**What you will do**. All lines with the word "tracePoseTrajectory" in the material below are required.
------------------------------------
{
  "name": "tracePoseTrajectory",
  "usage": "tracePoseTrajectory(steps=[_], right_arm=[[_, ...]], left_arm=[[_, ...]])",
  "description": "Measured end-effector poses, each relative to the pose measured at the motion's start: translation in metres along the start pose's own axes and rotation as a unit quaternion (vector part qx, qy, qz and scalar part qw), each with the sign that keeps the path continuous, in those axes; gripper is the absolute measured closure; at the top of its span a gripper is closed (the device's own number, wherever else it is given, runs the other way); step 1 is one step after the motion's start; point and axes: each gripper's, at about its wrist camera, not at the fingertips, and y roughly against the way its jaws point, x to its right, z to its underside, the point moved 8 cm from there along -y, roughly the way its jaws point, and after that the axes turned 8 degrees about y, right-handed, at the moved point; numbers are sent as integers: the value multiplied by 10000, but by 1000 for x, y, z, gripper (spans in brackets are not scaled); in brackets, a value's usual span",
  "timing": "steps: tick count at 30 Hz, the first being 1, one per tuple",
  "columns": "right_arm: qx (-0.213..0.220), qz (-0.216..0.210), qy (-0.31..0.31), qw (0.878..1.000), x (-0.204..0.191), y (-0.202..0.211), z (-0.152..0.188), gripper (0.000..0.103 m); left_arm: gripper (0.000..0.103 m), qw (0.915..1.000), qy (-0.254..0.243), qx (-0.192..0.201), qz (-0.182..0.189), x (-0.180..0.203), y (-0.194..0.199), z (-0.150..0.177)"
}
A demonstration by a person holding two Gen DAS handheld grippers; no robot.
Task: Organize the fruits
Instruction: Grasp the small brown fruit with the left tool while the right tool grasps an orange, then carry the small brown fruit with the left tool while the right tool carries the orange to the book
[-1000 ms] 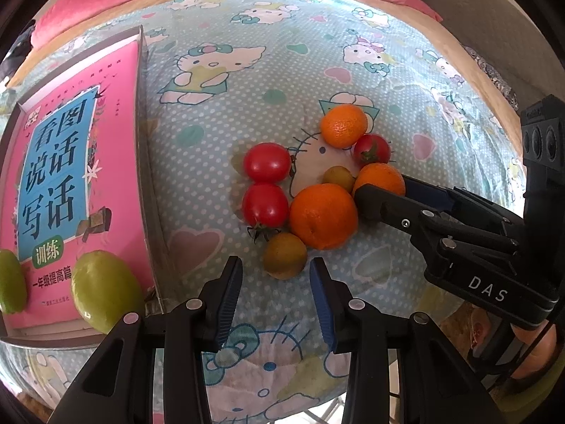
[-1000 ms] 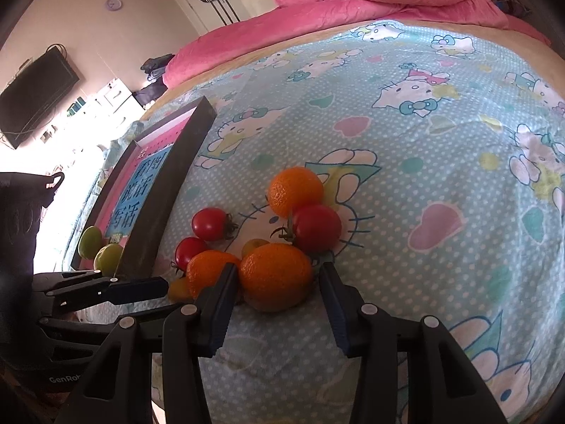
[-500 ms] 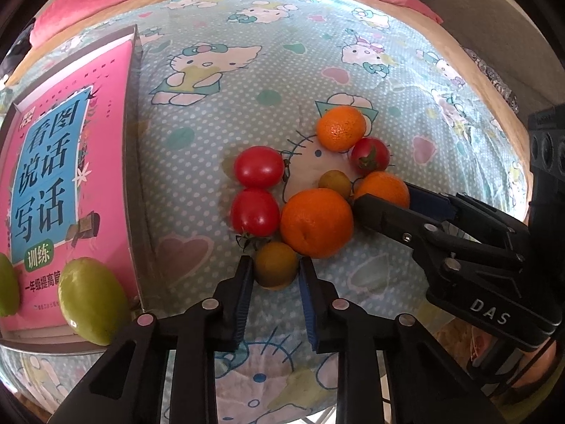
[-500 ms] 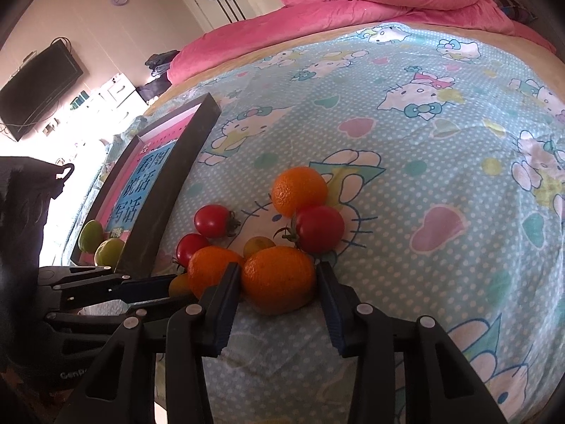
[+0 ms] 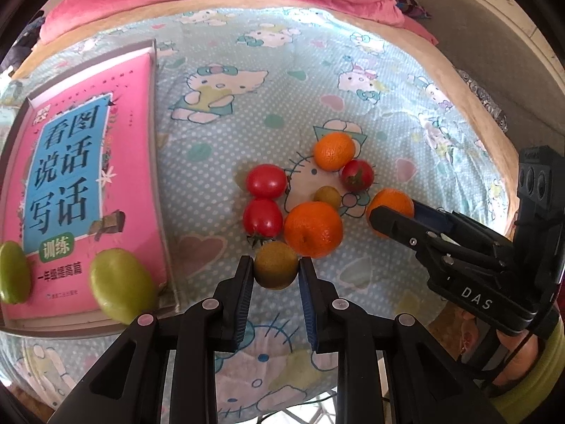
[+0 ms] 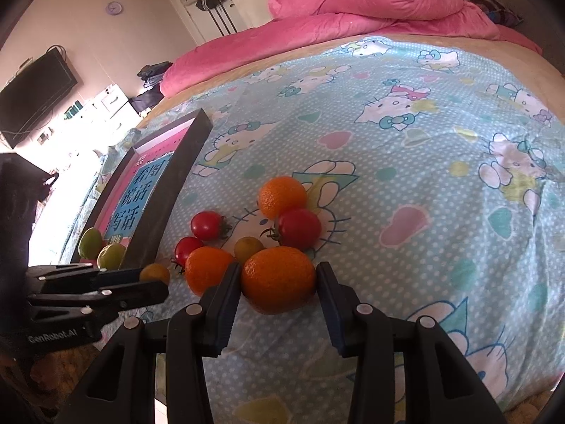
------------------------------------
**Answer for the task**.
  "name": "tracePoseTrajectory",
  "usage": "tracePoseTrajectory(steps=[_], right_arm=[[_, ...]], left_arm=[[_, ...]])",

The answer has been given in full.